You can't make it just do realtime. That's a whole different clock.

Now, admittedly "local_clock()" (aka sched_clock()) that printk uses
now is not great either, but at least it has the same basic time base
as CLOCK_MONOTONIC, and isn't off by 47 years.

So *that* is my worry. I don't expect clocks across machines to have
the same value. But I expect them to have the same *behavior*, and not
see really odd system journal behavior just because one machine ends
up using wall clock time, and one ends up using a monotonic clock, and
one ends up using the traditional jiffies or whatever.

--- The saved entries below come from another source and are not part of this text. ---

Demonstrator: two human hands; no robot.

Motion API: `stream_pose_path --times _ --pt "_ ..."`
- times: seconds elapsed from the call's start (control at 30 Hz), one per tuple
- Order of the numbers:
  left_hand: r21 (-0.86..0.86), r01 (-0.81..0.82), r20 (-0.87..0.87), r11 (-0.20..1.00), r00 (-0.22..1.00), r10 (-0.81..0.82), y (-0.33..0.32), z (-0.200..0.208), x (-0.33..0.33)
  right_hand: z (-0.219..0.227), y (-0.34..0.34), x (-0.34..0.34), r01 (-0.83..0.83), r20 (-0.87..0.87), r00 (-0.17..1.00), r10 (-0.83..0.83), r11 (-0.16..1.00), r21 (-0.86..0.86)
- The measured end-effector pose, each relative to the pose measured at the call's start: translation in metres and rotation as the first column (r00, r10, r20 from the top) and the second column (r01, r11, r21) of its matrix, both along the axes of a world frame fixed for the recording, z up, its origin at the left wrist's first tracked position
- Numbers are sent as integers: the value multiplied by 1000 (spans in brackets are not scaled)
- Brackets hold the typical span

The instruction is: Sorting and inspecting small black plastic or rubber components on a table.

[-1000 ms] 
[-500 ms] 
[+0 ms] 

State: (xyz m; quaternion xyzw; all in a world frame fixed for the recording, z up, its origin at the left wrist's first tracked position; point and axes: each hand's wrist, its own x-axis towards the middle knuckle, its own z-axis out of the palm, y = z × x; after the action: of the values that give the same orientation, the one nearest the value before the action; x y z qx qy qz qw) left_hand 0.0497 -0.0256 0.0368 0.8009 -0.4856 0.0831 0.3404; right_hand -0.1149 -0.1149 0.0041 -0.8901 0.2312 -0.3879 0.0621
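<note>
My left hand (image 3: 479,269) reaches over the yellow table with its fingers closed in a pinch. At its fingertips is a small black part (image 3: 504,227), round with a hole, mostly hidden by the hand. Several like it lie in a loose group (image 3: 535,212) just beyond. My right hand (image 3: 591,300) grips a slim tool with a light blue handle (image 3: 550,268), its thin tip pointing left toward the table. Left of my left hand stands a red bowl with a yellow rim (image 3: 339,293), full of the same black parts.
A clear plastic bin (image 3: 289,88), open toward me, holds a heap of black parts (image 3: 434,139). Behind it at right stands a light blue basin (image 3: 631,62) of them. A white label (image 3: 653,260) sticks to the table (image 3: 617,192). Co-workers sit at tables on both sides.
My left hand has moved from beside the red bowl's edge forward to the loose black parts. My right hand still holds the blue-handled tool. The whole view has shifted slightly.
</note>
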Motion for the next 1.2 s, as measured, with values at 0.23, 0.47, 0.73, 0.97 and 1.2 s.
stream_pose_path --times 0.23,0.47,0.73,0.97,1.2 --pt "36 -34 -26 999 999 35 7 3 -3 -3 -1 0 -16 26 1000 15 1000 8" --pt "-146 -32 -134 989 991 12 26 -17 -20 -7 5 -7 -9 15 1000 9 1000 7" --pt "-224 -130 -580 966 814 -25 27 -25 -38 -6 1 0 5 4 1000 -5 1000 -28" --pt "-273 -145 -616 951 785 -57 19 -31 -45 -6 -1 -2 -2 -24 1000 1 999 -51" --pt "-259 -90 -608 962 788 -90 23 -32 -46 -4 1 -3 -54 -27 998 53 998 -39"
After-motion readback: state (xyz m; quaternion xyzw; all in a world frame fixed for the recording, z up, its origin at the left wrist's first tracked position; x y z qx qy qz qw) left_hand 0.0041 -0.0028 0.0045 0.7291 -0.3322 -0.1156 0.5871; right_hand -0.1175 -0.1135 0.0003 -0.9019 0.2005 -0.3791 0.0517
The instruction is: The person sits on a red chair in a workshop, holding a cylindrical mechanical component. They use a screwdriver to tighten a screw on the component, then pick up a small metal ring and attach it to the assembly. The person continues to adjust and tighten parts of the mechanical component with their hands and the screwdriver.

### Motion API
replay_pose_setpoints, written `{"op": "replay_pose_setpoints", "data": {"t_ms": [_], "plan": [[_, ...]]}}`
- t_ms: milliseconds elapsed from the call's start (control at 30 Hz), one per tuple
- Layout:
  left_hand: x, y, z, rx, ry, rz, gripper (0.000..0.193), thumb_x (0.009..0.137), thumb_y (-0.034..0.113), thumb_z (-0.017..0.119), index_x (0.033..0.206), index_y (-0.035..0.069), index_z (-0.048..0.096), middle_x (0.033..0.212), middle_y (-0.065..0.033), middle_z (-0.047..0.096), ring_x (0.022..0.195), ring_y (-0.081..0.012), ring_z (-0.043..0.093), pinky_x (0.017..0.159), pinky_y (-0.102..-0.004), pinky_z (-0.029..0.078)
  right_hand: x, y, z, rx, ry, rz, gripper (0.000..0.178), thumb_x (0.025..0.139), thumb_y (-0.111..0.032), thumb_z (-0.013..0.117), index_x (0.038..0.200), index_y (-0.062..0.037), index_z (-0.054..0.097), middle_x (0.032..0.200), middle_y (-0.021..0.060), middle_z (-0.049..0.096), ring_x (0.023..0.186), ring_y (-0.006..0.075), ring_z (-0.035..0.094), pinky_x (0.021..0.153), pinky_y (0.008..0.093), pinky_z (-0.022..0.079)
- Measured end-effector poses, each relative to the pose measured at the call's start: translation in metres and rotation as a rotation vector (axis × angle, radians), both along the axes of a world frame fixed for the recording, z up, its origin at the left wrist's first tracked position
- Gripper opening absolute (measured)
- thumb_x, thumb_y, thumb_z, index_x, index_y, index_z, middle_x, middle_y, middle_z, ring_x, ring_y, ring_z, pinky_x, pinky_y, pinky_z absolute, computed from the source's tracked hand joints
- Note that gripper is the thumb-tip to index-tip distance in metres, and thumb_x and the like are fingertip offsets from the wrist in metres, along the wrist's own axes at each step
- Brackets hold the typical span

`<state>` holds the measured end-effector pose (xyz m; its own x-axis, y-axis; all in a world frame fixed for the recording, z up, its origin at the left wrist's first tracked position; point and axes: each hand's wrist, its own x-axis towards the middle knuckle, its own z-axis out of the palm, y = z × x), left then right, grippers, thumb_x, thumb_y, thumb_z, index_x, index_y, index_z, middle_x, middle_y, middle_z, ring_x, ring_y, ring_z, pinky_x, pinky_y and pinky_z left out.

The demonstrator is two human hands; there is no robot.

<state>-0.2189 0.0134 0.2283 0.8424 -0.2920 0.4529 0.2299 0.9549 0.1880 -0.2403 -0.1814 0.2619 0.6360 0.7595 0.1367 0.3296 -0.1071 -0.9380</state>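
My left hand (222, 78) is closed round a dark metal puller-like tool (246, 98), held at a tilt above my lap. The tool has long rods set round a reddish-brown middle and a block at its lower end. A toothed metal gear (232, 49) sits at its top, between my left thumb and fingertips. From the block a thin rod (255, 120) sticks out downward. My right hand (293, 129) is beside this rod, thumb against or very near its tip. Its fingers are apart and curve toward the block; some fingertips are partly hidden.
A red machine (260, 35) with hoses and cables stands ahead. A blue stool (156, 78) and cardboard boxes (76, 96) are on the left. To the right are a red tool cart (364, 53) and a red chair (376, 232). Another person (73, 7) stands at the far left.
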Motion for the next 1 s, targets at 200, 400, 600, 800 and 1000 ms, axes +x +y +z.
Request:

And honestly, if we decide to change the time format, the absolute
*LAST* thing I want to see is to make this a config option.

Either we do it or we don't. Not this insane "you can choose between
five different choices, I leave it up to you to screw up your
machine".

Seriously. This whole "we can't even make a choice, so we let the user
screw with it" is pure and utter garbage.

If you as a kernel developer cannot make a choice., and argue strongly
for _why_ that choice is the right one to export to user space, then
we do not change existing behavior, since clearly you don't really
have a good reason for the change.

This is why I would suggest just keeping the existing clock, and then
adding clock events at _significant_ points. Somebody brought up the
complete red herring of "every five minutes will fiill up the system
log". That's complete BS. You do it when people change the system
clock (and perhaps when NTP synchronizes), or after a suspend event,
or maybe regularly every few _hours_ (and make that last part
configurable).

Filling up the system log is simply not an issue.

Linus